In this book, unlike the
others we’ve read, Jane stays in the same place, the Samson’s plantation. She focuses
more on describing the social circumstances of her environment, although she also
describes some of her personal experiences in the events carried in this book. One of the things that caught my attention is
one of the analysis she made. It doesn’t matter what men are willing to do in
order to feel in charge of the world, they will never win a war against nature.
Nature always win.
At the beginning, we were
presented to Tom Joe. He was one of the men who made sure that the white
superiority was established, by beating the blacks when they “deserved it”. Robert
Samson, the landowner, let him get away with his behavior because he saw it the
correct way to do his job.
Robert Samson is a typical
southern plantation owner, who had two sons. One was white and the other black.
During that time, it was common to see how the landowners thought that they had
some sort of dominion over the women’s bodies. That’s how Timmy arrived to the
world. Yes, he had a son with one of the black women but that was it. He did
not recognize him by giving him his name nor did he cared for them. He simply
gave his seed. We can see how Timmy is very much alike his father. The only
thing that was different was their skin color. There was a strict division,
because of their races, that made the connection between father and son
unimportant and one that couldn’t happen for them. At the end, their races
segregated them and kept the brothers and father apart from each other. Tom Joe
was the one who said Timmy had to leave the plantation, and there wasn’t any
objection coming from the father of the boy.
The relationship that Tee Bob
and Timmy had was a very special one. They used to spend all of their time
together. They never let race divide them. Tee Bob couldn’t understand why his brother
had to leave because a white man beat him with a stick. Jane says:
“Robert thought he didn’t
have to tell Tee Bob about these things. They was part of his life, and Tee Bob
would learn them for himself when he got older. But Tee Bob never did. He killed
himself before he learned how he was supposed to live in this world.” (P.154)
Another relationship presented in this book is between
Tee Bob and Mary Agnes. He is considered pure white while she is still
considered black. She was a Creole, an in-between. They had high standards and
were also racist, just like the whites. She came to the plantation as a teacher
“to make amends” with her family’s slave owning past. Although Tee Bob and Mary
fell in love, the races separated them still. The reminder of the rules of
society, this time, comes from Jimmy. It is as if his father was talking to his
son since he did this with Timmy’s mother. Jimmy says to his friend, after
calling Mary a “nigger”:
“Listen Robert… If you want
her go to that house and taker her. If you want her at that school, make them
children go out in the yard and wait. Take her in that ditch if you can’t wait
to get her home. But she’s there for that and nothing else”. (P.183)

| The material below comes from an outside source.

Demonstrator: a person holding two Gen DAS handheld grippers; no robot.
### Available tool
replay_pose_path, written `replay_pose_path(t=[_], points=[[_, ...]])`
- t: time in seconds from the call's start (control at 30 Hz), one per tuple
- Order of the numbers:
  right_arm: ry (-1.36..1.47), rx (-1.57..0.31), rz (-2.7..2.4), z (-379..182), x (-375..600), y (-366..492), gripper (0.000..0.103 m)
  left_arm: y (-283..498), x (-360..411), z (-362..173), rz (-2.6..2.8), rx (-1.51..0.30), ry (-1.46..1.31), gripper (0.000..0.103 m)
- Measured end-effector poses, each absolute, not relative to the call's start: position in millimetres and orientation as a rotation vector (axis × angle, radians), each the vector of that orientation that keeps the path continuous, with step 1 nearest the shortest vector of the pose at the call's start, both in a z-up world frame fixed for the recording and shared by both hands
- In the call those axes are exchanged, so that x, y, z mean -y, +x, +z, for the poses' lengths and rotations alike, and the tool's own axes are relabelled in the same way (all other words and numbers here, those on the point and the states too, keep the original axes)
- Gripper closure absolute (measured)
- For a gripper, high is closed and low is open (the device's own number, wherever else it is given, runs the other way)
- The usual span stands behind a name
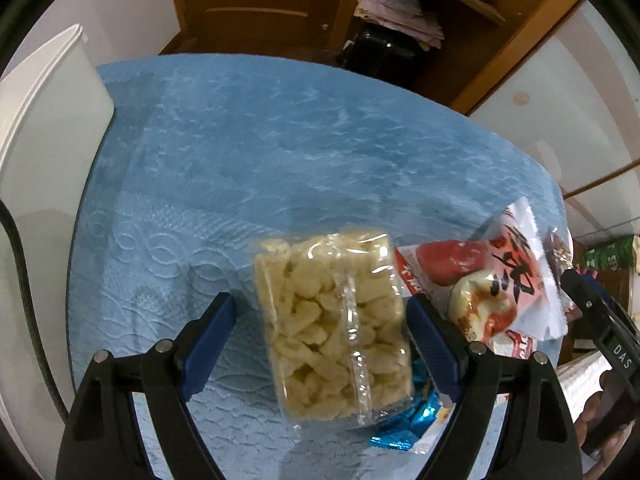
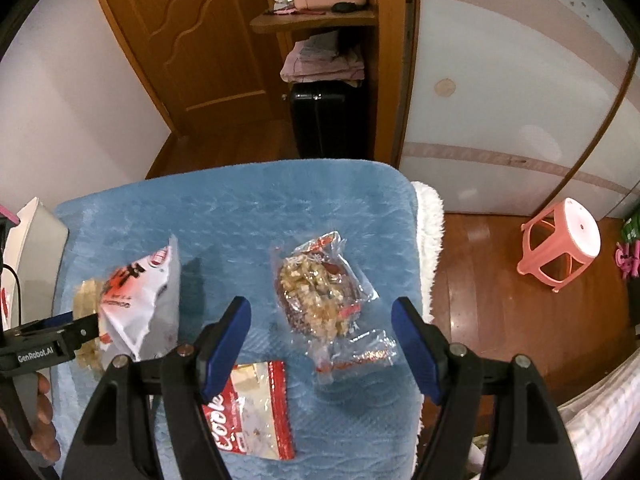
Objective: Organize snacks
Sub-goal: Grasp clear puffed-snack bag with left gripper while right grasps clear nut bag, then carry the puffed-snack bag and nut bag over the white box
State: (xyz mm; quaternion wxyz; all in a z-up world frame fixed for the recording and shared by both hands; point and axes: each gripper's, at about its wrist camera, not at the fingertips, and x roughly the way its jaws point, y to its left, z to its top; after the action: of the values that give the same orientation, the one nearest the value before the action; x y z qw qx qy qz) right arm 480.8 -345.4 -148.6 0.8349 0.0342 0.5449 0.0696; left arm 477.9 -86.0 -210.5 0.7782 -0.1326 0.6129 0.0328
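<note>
In the left wrist view, a clear pack of pale puffed snack lies on the blue cloth. My left gripper stands open astride it, and its left pad is clear of the wrapper. A red-and-white bag and a blue foil wrapper lie to the right. In the right wrist view, my right gripper is open over a clear pack of brown nut cake, with nothing pressed between its pads. A small clear wrapper and a red cookie bag lie nearby.
A white bin stands at the cloth's left side. The cloth's right edge drops to a wooden floor with a pink stool. Beyond the far edge are a black case and a wooden door.
</note>
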Motion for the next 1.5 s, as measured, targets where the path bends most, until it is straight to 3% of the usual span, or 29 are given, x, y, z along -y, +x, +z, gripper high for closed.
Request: replay_pose_path(t=[0.3,0.37,0.47,0.5,0.53,0.9,1.5], points=[[0.047,-1.206,0.167,-172.4,335.0,497.0,0.03,469.3,83.0,-214.2,0.072,-1.352,-0.272,0.017],[0.016,-1.2,0.16,-175.9,328.8,496.7,0.034,464.6,81.8,-214.1,0.067,-1.355,-0.262,0.017],[-0.069,-1.185,0.129,-177.7,320.1,494.1,0.043,455.7,80.6,-212.7,0.059,-1.345,-0.256,0.028],[-0.085,-1.178,0.128,-176.9,318.5,492.5,0.049,454.4,80.3,-212.1,0.049,-1.342,-0.256,0.038],[-0.081,-1.173,0.134,-175.4,319.5,491.4,0.059,451.9,80.9,-209.9,0.036,-1.337,-0.256,0.042],[-0.066,-1.127,0.164,-149.5,308.4,449.8,0.06,393.8,76.6,-183.0,-0.004,-1.325,-0.113,0.043],[-0.042,-0.957,0.337,-10.4,235.7,282.4,0.06,230.3,23.4,-34.7,-0.069,-1.075,0.07,0.043]])
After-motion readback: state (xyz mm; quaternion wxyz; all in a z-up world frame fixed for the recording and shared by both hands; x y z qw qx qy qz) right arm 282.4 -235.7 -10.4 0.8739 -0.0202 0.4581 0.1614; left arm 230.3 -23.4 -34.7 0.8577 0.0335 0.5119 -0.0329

This scene that Tee Bob had, was just like the one with
his brother. He just couldn’t understand why society acted the way it did. For
him love was the key and it was not right to forget about it in order to follow
the hierarchy. In the world he had to live, the race was more important than true
emotions. He loved Mary Agnes and wanted to marry her but people warned him,
several times, that what he wished to do was unacceptable.

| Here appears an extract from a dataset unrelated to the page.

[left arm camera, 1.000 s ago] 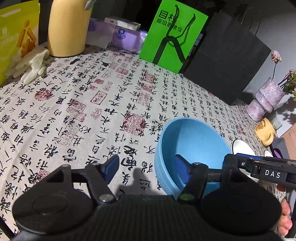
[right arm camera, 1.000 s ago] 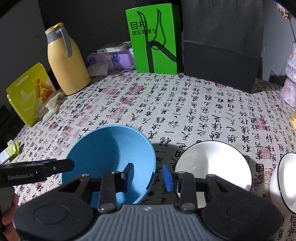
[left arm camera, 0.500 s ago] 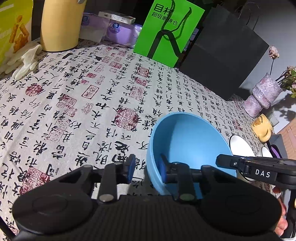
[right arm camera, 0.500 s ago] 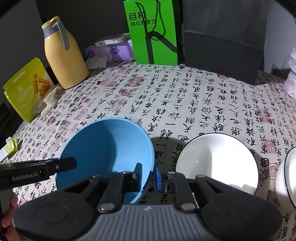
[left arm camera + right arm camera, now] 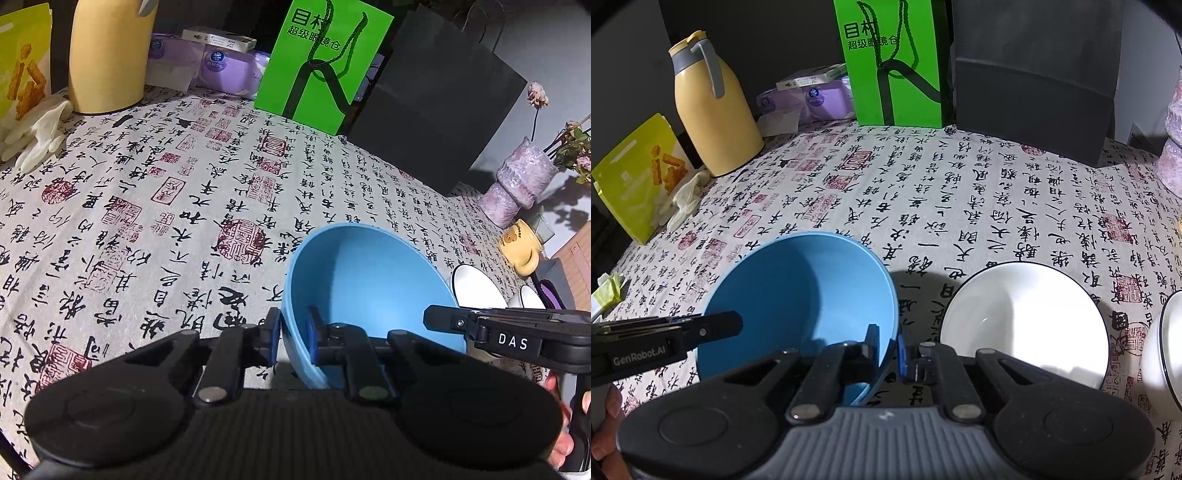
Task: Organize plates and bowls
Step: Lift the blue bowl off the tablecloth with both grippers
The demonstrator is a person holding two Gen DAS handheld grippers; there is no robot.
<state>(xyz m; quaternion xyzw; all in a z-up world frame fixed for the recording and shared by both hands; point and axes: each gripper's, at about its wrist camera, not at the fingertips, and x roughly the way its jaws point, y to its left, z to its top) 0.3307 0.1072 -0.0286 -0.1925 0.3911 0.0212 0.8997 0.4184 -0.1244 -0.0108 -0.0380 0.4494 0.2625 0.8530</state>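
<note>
Both sets of jaws have come in from wide apart a second ago onto the blue bowl: left gripper is closing on the bowl's left rim, one pad outside the wall and one inside, wall between them and looking pinched; right gripper is clamped on the right rim the same way, inner finger in the bowl, outer blue pad on the outside. Neither hand has travelled, only the jaws moved. Bowl sits near edge, left of centre on the calligraphy tablecloth, slightly tipped in the left wrist view, so probably already bearing on the pads. Next, as I read it: two-handed lift and nest with the other bowls. To do it well, let the left finish closing before any lift, raise both sides together and keep the rim level, since a thin-wall pinch will pivot if one side leads. White bowl is just right of the blue one with a shadowed gap between, and a second black-rimmed white bowl is further right at the frame edge, so a move right needs clearance over that rim first. Open room: wide bare cloth far and left of the bowl. Far edge is crowded: yellow jug, green bag, black bag, and a vase far right. Near table edge is hidden behind the grippers, can't tell the margin there
</note>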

“But somewhere along the way
somebody wrote a set of rules condemning all that. I had to live by them,
Robert at that house now had to live by them, and Clarence Caya had to live by
them. Clarence Caya told Jimmy to live by them, and Jimmy obeyed. But Tee Bob
couldn’t obey. That’s why we got rid of him. All us. Me, you, the girl- all
us.” (P.204)
This was the drop that filled
the cup, the cup being what drove him to his suicide. He did not want to be
like his father, he wanted more out of life, to do what was right. It was as
if, during that time, the only way to be free from the violence and difficult racist
daily life and do as you wished, was through death.
“He had to find peace. He
couldn’t find it here.” (P.196)
Robert Samson was childless.
He had nobody to take on his “legacy”. He sent away one of his son and he
basically killed the other one. The reason behind all of their children’s
destiny was because of him and his racist actions and beliefs. He had a need to
reinforce social order no matter who he would injure in the way.